Sunday, April 7, 2013

Sabastiya: A Happy Ending

A tourist in Sabastiya's Roman ruins

My second trip to Sabastiya was on a sunny day in early April.  “Sabastiya Demonstration” was what our calendar read, but we’d received a telephone call the day before to tell us that there would be no demonstration– the sewage from the neighboring settlement of Shave Shomeron was no longer flooding Sabastiya’s fields!

Ahmad Kayed is a happy man!
This was good news indeed – and we wanted to learn more.  So we drove up the hill from the main road to meet with Ahmad Kayed, coordinator for the “Popular Committee for Sabastiya,” who had organized the demonstrations that led to this result.  Kayed was a happy man indeed.  He greeted us jubilantly, and invited us to climb the hill behind the city to view the old Roman ruins.  The remains of a theatre, a basilica, a forum, a tower, a temple and several churches were easily identifiable amidst the yellow daisies and purple thistle that bloomed on the hillside and, for a time, we became tourists, climbing the ruins and snapping photos!
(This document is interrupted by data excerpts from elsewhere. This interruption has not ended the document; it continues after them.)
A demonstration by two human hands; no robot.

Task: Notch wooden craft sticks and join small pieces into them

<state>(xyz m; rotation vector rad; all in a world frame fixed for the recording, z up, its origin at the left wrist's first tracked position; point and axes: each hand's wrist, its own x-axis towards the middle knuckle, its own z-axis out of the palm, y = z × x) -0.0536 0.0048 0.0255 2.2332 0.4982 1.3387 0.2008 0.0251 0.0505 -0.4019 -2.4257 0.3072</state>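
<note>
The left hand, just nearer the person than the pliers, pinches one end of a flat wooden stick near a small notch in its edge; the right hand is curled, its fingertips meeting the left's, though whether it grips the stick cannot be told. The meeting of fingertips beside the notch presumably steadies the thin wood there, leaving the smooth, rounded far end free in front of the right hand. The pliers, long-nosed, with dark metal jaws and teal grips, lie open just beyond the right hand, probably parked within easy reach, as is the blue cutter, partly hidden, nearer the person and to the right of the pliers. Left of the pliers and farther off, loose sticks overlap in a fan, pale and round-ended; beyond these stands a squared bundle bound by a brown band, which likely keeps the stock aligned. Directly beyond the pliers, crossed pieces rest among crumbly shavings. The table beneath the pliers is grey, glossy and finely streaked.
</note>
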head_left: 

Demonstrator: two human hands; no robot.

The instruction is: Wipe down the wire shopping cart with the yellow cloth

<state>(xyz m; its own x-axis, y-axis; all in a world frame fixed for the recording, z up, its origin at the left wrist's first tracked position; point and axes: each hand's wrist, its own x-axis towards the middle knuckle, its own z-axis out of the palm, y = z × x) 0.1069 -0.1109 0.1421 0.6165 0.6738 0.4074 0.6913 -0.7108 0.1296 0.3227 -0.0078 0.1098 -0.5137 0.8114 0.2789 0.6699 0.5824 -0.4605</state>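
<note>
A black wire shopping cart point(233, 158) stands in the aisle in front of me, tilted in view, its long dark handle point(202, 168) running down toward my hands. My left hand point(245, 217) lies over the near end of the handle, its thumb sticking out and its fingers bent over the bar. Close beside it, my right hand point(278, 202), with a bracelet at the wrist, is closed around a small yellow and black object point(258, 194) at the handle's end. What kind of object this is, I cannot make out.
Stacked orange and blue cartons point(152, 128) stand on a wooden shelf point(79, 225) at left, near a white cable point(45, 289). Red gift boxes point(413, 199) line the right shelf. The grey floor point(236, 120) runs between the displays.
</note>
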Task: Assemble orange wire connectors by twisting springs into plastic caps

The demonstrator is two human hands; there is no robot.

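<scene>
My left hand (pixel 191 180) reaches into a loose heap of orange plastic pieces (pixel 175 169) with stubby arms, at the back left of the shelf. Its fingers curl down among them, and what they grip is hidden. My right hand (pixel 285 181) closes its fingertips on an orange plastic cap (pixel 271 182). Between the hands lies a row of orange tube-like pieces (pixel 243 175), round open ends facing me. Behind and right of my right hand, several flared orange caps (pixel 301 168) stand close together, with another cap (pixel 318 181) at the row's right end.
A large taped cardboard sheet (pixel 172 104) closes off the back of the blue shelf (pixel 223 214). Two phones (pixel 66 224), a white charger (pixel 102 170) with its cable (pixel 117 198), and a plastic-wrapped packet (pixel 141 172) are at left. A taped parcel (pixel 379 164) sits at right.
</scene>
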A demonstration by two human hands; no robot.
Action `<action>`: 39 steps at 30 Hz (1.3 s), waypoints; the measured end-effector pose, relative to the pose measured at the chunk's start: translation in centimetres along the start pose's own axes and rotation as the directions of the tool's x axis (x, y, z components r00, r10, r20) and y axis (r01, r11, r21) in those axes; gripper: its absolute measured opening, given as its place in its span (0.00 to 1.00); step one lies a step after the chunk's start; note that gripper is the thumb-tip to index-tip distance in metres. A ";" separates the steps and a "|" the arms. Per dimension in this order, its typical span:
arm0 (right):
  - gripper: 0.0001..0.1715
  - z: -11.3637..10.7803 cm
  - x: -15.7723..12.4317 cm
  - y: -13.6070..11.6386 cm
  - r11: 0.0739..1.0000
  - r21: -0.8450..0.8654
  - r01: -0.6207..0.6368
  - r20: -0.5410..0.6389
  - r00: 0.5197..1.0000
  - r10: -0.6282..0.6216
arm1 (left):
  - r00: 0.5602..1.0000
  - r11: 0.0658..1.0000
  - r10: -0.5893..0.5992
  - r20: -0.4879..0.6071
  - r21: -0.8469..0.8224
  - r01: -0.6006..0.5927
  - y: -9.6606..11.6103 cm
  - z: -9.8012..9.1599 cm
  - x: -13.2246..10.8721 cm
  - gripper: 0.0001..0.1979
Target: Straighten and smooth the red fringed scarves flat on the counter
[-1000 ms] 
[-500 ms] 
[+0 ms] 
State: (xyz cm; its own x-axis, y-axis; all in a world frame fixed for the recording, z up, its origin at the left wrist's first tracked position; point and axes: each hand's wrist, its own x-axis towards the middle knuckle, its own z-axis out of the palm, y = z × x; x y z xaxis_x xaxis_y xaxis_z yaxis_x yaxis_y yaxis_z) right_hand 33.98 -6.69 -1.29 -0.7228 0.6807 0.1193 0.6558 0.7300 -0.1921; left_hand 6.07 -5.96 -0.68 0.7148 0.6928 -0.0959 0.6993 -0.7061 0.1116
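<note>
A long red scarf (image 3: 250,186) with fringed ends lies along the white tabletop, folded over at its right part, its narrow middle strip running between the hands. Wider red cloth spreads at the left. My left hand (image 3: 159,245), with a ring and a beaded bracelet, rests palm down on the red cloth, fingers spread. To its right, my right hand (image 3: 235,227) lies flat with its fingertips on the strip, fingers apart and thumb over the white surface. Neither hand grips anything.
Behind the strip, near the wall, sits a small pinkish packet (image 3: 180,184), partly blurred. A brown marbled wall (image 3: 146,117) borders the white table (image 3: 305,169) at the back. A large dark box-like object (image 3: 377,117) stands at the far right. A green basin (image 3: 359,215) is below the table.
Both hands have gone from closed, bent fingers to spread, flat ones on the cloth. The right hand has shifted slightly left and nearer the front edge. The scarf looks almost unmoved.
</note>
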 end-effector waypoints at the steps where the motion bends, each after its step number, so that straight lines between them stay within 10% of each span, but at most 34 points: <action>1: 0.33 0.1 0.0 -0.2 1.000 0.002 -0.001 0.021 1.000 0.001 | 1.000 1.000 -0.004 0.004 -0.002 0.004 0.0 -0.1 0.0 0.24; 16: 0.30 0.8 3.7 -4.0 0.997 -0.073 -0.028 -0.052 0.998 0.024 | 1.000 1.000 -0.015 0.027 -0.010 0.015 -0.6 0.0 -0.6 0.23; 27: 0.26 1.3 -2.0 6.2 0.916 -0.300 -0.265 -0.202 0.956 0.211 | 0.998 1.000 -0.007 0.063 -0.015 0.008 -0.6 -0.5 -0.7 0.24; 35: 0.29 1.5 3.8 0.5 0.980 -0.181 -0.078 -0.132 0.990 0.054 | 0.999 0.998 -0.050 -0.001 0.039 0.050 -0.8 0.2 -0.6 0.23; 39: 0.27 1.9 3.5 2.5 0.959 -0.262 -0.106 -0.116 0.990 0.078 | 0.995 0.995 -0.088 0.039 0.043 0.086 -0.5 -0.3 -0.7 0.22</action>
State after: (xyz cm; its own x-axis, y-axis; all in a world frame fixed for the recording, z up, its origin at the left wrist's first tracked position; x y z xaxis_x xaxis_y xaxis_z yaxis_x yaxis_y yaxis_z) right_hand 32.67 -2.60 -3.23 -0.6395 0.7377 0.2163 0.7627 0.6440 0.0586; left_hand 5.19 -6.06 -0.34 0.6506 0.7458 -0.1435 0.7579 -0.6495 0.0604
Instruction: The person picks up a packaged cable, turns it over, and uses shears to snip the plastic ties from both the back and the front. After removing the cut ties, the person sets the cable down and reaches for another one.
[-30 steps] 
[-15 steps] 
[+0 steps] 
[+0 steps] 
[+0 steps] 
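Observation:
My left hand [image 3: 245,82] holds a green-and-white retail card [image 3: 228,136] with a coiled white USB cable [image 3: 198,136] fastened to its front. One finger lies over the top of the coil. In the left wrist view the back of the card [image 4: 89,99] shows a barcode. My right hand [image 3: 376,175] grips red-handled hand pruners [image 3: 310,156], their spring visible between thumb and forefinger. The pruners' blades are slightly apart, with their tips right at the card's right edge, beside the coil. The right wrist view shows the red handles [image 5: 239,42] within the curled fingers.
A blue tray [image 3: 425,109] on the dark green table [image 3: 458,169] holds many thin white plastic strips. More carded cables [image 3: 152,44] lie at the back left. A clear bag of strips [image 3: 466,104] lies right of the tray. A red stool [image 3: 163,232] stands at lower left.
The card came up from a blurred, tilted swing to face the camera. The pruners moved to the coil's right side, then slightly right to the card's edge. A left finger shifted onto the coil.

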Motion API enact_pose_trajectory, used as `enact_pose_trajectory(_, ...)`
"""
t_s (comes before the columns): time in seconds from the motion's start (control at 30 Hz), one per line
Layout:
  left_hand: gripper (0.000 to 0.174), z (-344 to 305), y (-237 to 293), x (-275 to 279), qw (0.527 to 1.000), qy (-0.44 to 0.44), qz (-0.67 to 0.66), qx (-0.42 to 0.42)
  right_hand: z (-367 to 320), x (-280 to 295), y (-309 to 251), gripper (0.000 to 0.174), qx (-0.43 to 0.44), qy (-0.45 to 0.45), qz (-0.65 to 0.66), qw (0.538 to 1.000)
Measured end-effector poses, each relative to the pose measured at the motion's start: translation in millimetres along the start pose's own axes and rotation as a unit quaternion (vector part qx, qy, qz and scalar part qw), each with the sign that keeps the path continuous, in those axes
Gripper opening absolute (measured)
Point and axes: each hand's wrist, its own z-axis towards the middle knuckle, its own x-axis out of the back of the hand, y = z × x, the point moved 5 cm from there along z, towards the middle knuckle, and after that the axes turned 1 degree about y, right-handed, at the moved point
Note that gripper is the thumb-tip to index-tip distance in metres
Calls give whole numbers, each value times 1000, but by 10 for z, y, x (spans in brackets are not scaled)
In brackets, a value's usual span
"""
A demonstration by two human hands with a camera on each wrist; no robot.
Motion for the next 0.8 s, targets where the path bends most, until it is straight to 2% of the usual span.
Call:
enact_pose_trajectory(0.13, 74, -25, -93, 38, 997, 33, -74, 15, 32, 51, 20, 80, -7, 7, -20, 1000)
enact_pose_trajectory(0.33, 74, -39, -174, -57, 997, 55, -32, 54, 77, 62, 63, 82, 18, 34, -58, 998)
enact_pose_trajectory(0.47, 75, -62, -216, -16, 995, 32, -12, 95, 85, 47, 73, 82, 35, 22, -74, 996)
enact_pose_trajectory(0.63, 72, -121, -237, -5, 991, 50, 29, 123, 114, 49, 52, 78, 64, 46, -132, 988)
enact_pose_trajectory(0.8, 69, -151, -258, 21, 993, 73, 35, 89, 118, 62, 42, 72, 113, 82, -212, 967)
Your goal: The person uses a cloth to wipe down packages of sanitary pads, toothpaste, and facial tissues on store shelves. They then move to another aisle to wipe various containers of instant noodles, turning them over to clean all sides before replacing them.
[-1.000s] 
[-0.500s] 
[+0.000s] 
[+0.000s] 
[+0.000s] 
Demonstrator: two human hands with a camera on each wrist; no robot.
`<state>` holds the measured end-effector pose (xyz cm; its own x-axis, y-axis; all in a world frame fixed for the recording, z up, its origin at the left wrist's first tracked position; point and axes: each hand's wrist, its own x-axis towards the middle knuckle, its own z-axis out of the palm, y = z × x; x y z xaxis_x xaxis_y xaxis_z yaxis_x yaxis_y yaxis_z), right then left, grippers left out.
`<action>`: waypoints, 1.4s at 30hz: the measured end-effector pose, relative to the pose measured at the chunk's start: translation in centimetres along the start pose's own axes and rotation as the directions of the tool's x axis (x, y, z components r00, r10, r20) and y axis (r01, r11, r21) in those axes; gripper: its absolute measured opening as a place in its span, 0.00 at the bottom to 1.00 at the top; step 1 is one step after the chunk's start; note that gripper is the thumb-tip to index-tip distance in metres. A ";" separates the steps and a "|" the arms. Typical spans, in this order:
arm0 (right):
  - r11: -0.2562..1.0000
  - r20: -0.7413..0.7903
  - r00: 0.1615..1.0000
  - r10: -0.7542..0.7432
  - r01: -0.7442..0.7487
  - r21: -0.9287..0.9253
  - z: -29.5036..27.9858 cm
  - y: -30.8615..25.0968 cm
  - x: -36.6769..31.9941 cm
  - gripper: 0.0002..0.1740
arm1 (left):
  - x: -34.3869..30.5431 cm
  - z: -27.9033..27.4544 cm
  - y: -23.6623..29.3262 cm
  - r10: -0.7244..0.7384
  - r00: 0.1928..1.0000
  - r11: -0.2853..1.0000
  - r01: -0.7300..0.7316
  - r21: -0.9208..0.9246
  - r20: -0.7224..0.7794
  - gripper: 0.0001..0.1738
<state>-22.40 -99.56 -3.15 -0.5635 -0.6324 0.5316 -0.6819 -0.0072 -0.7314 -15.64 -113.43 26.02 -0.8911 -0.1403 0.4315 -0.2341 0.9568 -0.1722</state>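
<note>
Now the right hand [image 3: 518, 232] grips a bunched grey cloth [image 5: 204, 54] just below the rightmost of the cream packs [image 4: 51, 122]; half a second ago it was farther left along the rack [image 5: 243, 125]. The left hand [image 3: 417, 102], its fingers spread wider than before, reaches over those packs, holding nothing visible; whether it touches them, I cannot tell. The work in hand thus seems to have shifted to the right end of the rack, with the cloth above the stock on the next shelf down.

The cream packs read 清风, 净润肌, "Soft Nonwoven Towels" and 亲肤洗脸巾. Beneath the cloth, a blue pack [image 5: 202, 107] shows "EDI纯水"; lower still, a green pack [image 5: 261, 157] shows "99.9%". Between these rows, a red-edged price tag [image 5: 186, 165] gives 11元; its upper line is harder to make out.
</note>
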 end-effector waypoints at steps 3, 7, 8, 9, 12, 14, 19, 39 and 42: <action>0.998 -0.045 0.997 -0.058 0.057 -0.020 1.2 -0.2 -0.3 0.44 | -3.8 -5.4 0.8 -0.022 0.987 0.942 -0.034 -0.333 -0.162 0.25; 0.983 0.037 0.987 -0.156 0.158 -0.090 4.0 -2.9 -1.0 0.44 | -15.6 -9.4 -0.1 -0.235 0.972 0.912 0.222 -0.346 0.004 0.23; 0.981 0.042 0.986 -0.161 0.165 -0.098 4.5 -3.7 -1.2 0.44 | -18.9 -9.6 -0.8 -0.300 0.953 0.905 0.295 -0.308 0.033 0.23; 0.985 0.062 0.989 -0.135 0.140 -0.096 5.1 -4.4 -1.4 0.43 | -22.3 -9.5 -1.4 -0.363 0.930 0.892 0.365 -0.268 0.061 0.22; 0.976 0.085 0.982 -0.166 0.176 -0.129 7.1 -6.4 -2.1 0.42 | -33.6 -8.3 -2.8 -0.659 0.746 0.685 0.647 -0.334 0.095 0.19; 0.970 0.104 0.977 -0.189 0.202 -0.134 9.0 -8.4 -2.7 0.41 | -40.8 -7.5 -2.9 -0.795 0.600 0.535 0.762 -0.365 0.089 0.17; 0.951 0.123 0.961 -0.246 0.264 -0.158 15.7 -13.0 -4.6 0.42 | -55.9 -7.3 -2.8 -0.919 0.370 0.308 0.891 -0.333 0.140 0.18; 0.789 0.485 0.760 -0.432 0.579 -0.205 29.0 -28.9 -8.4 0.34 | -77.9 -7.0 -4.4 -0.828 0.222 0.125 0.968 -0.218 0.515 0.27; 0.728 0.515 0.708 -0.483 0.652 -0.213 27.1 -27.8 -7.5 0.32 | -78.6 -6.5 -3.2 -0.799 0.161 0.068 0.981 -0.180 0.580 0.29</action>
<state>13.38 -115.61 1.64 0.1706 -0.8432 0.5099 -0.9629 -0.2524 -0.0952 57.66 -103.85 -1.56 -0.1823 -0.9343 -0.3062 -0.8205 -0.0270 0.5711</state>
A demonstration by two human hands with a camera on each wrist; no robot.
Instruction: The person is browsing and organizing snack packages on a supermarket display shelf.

Panoramic view from Sabastiya hilltop

Camel Rides for Tourists
Back down the hill, we took coffee overlooking a broad plaza where tourists came to start their explorations of the area.  Shops offered souvenirs and food; a saddled camel stood ready to give rides.  We saw very few tourists in this place that once, we were told (before the intifadas, before the Wall), was a major draw, attracting visitors from Europe, the US and across the globe.

But the sewage was foremost on Kayed’s mind, and he was eager to tell his story.  “Wednesday morning, I got a call from a farmer who saw bulldozers going to the area where the sewage was [being dumped],” he said, “I went to the area to see, and saw that the sewage was stopped.”

A call to the office of the local governor confirmed that the sewage flow was, indeed, closed off   – and apparently had been done so quietly, without fanfare.  Kayed says that this is the first time a Palestinian village has seen the cessation of dumping settlement sewage on farmland, and he attributes the publicity attracted by the demonstrations.

The weekly demonstrations started in early March; only four had been held, but they were well-attended by a lot of internationals, and press coverage had been good.  Kayed also credits Sabastiya’s long history as an important archeological site and tourist attraction as a factor in stopping the sewage.  “Strong is the one who uses his mind,” he says.
Visitors to Sabastiya can now enjoy Roman ruins, like this 1st century church!

It is, as someone commented on my Facebook page, “a sad day when we have to consider the end of sewage dumping on a village to be good news.”  Still, in Palestine, one takes what one can get.  And, for now, for Sabastiya, the good news is that the farmers can now start the process of renewing their land.